Captain Cook’s Death: Why Anti-Colonialists Celebrate February 14th

If you’re tired of the Valentine’s Day hype, consider this: Some people on social media are choosing to instead celebrate a British explorer’s death at the hands of indigenous Hawaiians as a way to mark February 14th instead.

For example, a Facebook post celebrating the death of “douchebag” Capt. James Cook on that date in 1779 has been shared thousands of times since first being published on February 11 2019:

More recently, a separate February 13 2020 post gained thousands of shares in its own right within a day of being published.

Cook led three British expeditions to Hawaii and also mapped vast stretches of the Pacific Ocean during his travels.

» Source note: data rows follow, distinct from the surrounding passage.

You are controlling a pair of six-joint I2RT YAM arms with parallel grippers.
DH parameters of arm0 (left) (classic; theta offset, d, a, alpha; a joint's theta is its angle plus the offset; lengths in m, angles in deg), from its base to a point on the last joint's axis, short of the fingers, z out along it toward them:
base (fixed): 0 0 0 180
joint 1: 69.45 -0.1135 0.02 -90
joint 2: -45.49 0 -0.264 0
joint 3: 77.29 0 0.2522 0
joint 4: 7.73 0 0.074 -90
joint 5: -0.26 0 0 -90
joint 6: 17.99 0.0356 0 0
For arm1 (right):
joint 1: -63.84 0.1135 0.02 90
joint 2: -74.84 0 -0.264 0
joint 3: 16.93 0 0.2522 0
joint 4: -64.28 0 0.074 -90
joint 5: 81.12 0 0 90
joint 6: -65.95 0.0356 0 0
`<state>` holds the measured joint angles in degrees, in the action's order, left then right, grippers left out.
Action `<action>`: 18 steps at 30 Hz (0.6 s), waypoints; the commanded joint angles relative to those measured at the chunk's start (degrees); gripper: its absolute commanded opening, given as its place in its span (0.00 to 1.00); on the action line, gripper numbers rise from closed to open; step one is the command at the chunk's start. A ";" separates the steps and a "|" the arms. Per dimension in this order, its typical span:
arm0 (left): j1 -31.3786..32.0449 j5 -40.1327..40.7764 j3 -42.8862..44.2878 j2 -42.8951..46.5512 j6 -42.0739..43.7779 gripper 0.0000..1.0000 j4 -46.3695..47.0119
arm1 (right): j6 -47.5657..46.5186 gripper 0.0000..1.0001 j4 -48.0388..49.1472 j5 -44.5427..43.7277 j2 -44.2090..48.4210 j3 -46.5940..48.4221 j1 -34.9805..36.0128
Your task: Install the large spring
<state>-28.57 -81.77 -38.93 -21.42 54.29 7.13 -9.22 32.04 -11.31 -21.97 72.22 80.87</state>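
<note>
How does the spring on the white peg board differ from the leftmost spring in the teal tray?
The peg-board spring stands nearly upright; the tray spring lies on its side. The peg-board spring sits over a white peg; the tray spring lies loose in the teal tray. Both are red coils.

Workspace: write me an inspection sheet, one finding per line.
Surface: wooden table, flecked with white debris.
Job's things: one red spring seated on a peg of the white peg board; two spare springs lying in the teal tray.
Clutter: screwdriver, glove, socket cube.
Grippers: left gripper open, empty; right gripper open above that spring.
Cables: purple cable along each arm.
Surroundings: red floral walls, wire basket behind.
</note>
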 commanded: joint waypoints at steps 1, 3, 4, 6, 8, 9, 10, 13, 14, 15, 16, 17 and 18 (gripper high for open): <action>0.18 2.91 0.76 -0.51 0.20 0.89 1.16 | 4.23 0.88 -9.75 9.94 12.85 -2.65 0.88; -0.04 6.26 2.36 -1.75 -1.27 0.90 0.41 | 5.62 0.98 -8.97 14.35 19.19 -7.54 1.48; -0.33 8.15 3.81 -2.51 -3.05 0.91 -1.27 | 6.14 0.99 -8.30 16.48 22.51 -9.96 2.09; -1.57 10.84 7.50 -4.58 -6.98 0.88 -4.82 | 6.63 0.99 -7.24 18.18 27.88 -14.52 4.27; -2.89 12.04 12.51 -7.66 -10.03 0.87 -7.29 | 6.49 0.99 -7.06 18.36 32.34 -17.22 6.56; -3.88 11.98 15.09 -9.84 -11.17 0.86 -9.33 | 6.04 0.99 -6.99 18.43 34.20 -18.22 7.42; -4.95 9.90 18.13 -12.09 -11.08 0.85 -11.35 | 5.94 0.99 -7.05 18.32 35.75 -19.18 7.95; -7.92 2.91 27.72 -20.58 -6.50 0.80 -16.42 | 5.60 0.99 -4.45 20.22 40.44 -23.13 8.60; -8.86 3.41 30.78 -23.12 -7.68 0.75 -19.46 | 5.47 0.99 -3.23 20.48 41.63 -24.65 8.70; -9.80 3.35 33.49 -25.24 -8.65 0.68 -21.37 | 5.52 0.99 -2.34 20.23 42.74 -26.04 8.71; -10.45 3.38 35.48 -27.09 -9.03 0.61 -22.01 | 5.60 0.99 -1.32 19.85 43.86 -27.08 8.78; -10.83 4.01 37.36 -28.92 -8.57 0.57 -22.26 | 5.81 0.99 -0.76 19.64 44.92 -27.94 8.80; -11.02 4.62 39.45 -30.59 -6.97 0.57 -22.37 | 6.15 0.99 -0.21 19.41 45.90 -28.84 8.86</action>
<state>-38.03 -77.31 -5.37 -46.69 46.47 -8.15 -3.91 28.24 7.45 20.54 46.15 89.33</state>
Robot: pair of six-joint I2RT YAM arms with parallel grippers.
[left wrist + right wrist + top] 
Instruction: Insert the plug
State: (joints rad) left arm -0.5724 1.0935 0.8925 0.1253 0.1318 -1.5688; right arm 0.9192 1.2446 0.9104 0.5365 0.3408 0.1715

According to a locally-compiled resource, HawaiiHistory.org, he first landed in the area in late 1778, at which point he and his men were “greeted ritually as gods and presented with gifts and offerings.”

Glyn Williams, a history professor emeritus at Queen Mary University of London, partially corroborated this account in his 2009 book The Death of Captain Cook: A Hero Made and Unmade, reporting that while the British expedition actually reached Kealakekua Bay in January 1779, Cook was indeed “wrapped in red cloth and presented a hog” during a religious ceremony as local priests chanted around him.

In early February 1779, Cook and his men attempted to leave Hawaii but were forced to turn back when one of his ships, the Resolution, sustained a damaged mast; by that point relations between Cook’s men and the native population were already reportedly strained. The battle that would ultimately claim Cook’s life was reportedly touched off by the alleged theft of items from his ships. He responded by attempting to seize a local chief, Kalani’opu’u, inciting the fight.

Lieutenant Molesworth Phillips, who served under Cook and survived the fight, was later quoted as saying:

Our unfortunate Commander, the last time he was seen distinctly, was standing on the water’s edge, and calling out to the boats to cease firing, and to pull in. If it be true, as some of those who were present have imagined, that the boat-men had fired without his orders, and that he was desirous of preventing any further bloodshed, it is not improbable, that his humanity, on this occasion, proved fatal to him… having turned about, to give his orders to the boats, he was stabbed in the back, and fell with his face into the water.

But a painting of the battle revealed in 2004 shed new light on Cook’s actual role in the battle, one that was not as heroic as the one described by Phillips or John Webber, the official artist for his final expedition. Whereas Webber depicted Cook with his back to the Hawaiian crowd during the attack, ordering his men not to fire, a painting of the same scene by John Clevely — whose brother served as a carpenter on the voyage and drew his own sketches of the fight — shows Cook brandishing an unloaded rifle at one of his enemies:

According to The Guardian, Clevely supplemented his depiction of Cook’s death with other first-hand accounts from the battle.

“The image of Cook signalling his ships to hold their fire made him a classic humane and heroic figure of the age of enlightenment,” art historian Nicholas Lambourn said after it was first displayed in public. “Clevely’s is less heroic but certainly more accurate.”